-- Required work --
Only some lines are wanted. Transcribe, exactly, the lines below from the line with "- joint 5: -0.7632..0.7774" up to and including the line with "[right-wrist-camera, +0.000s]".

-- Source data --
- - -

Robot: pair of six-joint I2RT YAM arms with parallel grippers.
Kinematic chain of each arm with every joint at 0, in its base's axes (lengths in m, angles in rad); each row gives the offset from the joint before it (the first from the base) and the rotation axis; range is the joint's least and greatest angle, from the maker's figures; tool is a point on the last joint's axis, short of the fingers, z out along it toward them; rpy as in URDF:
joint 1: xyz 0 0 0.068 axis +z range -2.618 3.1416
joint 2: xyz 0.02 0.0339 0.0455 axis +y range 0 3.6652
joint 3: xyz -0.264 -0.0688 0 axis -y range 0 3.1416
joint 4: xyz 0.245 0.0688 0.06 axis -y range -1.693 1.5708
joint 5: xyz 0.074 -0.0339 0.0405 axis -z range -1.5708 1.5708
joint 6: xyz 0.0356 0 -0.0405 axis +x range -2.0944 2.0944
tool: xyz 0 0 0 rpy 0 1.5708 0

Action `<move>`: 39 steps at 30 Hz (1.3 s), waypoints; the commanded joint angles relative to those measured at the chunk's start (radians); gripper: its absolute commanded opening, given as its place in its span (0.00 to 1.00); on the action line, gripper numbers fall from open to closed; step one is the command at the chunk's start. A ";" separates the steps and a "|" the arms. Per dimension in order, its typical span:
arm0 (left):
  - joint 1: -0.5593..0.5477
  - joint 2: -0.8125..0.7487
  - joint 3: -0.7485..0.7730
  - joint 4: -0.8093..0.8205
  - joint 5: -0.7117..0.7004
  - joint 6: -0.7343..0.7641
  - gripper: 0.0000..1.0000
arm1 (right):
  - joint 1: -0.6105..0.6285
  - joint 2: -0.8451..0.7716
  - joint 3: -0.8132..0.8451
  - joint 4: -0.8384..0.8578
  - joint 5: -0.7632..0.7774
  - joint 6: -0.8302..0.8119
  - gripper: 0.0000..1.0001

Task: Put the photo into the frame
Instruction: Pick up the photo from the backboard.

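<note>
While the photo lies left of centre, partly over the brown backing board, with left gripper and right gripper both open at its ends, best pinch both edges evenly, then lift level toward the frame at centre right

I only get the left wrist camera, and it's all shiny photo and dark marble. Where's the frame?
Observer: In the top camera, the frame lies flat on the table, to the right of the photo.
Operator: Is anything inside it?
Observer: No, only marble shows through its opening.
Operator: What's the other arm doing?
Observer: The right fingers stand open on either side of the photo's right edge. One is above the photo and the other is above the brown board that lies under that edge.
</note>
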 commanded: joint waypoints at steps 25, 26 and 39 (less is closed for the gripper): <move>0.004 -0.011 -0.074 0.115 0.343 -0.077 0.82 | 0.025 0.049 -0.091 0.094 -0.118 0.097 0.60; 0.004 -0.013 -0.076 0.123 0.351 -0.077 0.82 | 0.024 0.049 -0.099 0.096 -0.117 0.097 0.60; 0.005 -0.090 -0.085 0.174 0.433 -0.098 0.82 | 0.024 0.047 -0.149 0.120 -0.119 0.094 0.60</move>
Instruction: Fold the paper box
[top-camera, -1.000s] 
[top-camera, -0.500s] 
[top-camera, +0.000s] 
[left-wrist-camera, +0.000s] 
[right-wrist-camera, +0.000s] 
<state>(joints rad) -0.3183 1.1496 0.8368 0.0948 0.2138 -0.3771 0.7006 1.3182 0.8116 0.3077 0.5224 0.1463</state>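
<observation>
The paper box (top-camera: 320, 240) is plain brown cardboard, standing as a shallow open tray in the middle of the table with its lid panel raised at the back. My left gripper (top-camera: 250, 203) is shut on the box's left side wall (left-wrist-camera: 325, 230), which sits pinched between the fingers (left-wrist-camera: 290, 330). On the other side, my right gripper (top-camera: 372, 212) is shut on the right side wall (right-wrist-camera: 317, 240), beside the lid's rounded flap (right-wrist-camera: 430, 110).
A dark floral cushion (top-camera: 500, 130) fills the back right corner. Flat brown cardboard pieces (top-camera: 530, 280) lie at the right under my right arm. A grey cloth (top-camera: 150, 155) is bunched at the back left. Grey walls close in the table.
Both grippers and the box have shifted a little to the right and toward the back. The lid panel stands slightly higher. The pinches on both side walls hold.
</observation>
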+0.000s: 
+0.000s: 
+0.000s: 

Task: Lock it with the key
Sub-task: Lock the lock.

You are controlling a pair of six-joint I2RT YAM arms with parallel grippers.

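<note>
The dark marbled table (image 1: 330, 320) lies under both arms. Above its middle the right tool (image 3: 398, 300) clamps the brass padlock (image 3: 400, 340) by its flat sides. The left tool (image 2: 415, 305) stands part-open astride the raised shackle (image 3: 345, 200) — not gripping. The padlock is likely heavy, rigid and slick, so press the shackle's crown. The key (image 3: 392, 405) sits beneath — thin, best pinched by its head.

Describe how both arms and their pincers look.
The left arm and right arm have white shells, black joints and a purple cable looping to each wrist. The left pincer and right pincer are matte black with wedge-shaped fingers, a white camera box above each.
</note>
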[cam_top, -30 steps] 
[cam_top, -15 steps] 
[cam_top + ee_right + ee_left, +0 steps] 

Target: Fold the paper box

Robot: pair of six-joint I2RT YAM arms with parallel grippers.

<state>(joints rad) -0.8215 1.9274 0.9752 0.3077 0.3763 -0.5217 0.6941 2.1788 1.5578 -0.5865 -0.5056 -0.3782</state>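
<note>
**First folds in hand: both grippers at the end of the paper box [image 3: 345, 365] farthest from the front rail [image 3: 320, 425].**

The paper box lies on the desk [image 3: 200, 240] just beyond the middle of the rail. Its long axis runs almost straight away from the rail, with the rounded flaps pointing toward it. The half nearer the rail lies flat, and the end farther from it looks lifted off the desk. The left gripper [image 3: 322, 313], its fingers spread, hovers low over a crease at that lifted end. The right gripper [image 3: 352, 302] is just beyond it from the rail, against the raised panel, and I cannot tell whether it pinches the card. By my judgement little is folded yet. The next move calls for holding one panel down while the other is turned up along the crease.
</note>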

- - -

-- Output --
  - joint 5: -0.7632..0.7774
  - joint 6: -0.8302..0.8119
  - gripper: 0.0000..1.0001

Task: Put the photo into the frame
Instruction: Pick up the photo from the backboard.

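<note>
While the photo lies left of centre, partly over the brown backing board, with left gripper and right gripper both open at its ends, best pinch both edges evenly, then lift level toward the frame at centre right

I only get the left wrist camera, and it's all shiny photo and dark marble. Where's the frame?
Observer: In the top camera, the frame lies flat on the table, to the right of the photo.
Operator: Is anything inside it?
Observer: No, only marble shows through its opening.
Operator: What's the other arm doing?
Observer: The right fingers stand open on either side of the photo's right edge. One is above the photo and the other is above the brown board that lies under that edge.
</note>
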 commanded: joint waypoints at steps 25, 26 and 39 (less is closed for the gripper): <move>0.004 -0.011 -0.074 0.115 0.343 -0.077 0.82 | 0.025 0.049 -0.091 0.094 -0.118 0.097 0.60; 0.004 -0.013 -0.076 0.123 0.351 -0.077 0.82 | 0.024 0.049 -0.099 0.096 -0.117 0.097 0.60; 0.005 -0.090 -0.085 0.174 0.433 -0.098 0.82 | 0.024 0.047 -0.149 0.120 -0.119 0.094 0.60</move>
Instruction: Fold the paper box
[top-camera, -1.000s] 
[top-camera, -0.500s] 
[top-camera, +0.000s] 
[left-wrist-camera, +0.000s] 
[right-wrist-camera, +0.000s] 

The work on this exercise is complete.